A Jean-Nouveau, Martel a plus de chance, ou plutôt, il fait confiance à la sonde de M. Vial qui, sur ordre de Bouvier, a mesuré un à-pic de 180 m.

Le 31 août 1892, l’équipe de Martel va réaliser l’exploit dans un aven qui fera autant la réputation du plateau de Vaucluse que celle de son explorateur.

Après le département de Vaucluse, Martel poursuit sa route vers l’est dans le département des Basses-Alpes, où Bouvier a pointé sur sa carte une vingtaine d’avens sur les flancs de la montagne de Lure.

Martel se rend d’abord à l’abîme de Coutelle (Lardiers), aven légendaire qui passe pour abriter un monstre avalant les pierres. M. Pelloux y a décrit une « cavité latérale au toit parsemé de stalactites » (Saint-Martin, 1891). Les sondages et surtout la tradition populaire parlent de chutes de pierres d’une durée de 7 à 14 secondes... La visite du 4 septembre 1892 s’avère extrêmement décevante : la cavité latérale à stalactites n’est qu’une inflexion du rocher à la base de l’aven dont la profondeur ne dépasse pas 46 mètres.

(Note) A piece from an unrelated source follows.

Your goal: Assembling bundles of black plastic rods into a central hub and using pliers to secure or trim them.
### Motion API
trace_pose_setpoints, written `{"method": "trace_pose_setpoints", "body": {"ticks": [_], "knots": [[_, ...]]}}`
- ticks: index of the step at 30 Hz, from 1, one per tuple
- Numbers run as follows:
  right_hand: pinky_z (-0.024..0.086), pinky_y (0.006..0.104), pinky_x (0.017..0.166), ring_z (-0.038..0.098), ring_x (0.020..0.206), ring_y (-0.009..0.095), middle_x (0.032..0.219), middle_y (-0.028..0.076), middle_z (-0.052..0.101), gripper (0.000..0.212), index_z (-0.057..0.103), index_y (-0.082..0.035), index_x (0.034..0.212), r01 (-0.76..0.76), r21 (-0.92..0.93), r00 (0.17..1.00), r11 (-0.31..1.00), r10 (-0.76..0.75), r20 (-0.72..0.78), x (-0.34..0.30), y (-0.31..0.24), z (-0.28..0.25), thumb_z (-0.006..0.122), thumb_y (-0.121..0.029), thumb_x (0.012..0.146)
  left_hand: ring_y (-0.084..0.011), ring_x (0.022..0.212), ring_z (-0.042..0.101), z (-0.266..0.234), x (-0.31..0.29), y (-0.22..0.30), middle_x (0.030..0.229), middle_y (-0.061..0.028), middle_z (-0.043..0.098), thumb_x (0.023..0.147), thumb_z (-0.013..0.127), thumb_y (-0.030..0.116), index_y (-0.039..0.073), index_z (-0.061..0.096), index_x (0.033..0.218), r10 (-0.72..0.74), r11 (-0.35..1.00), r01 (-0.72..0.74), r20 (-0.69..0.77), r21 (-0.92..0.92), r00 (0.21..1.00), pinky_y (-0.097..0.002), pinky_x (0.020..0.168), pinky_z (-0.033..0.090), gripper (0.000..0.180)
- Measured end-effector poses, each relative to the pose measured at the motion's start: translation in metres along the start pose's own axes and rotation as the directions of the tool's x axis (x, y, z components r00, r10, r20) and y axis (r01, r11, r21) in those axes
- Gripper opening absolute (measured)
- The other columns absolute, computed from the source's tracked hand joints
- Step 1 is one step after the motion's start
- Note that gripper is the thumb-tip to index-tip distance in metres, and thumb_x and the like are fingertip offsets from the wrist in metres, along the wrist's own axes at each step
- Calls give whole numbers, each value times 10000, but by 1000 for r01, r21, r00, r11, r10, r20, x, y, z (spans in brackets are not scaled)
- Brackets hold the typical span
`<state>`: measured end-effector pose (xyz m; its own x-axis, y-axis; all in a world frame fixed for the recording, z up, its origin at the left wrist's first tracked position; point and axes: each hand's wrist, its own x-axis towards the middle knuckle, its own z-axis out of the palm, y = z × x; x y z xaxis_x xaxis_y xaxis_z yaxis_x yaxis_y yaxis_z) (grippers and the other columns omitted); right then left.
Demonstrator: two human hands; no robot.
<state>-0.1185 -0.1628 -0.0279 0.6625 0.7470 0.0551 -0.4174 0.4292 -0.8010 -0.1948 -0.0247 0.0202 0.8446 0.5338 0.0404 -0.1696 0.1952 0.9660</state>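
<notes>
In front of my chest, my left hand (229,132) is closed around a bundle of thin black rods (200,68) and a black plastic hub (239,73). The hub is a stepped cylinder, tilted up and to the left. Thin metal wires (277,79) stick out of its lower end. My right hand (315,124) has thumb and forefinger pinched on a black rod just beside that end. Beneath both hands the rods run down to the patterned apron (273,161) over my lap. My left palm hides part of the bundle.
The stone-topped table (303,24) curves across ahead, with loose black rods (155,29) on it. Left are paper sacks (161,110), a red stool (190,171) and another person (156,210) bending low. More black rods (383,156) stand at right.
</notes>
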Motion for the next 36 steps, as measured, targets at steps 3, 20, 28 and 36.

Probablement écœuré et déçu, Martel décline les pressantes invitations à explorer les autres avens de la région (p. 53). En l’absence de chemin d’accès, il se contente de sonder l’aven du Ravouest (Saint-Étienne-les-Orgues) pour lui octroyer une profondeur de 30 mètres, d’ailleurs, le tas de pierres du fond est visible depuis l’orifice, alors à quoi bon... En outre, Martel prétexte de la situation topographique des avens qu’on propose à sa visite en invoquant l’éloignement de la fontaine de Vaucluse, critère qu’il juge défavorable.

Cependant, il ne peut totalement se soustraire à l’exploration du fameux abîme de Cruis, situé encore plus à l’est des autres, et, par acquit de conscience, pousse jusqu’à 58 km de la fontaine. « Arrivé à Saint-Étienne-les-Orgues, après deux jours d’interminable route à la suite d(u) convoi de matériel » (p. 53), Martel apprend que l’abîme est bouché. Le 4 septembre 1892, il jette l’échelle de corde dans l’aven de Cruis et prend pied à -12 mètres sur une plate-forme d’alluvions.

Pour Édouard-Alfred Martel, la note est salée, car « pour faire (d)es observations, sinon satisfaisantes, du moins précises, il (lui) a fallut perdre trois jours et passer sous la tente une terrible nuit d’orage, refroidie avant l’aube (+ 5° C) par la survenance du mistral » (p. 54).

L’insuccès à Cruis et à Coutelle détourne Martel des autres avens de la montagne de Lure, tous d’un accès très difficile.

On peut, sans crainte de se tromper, affirmer que les explorations d’Édouard-Alfred Martel dans les Basses-Alpes n’auront pas contribué à la réputation des cavités du département.

Références bibliographiques :

MARTEL Édouard-Alfred (1894) – Les abîmes. Les eaux souterraines, les cavernes, les sources, la spéléologie. Réimp. de 1996, Laffitte Reprints édit., Marseille, 578 p.

SAINT-MARTIN Jean (1891) – La fontaine de Vaucluse et ses souvenirs. L. Sauvaitre éd., Paris, 243 p.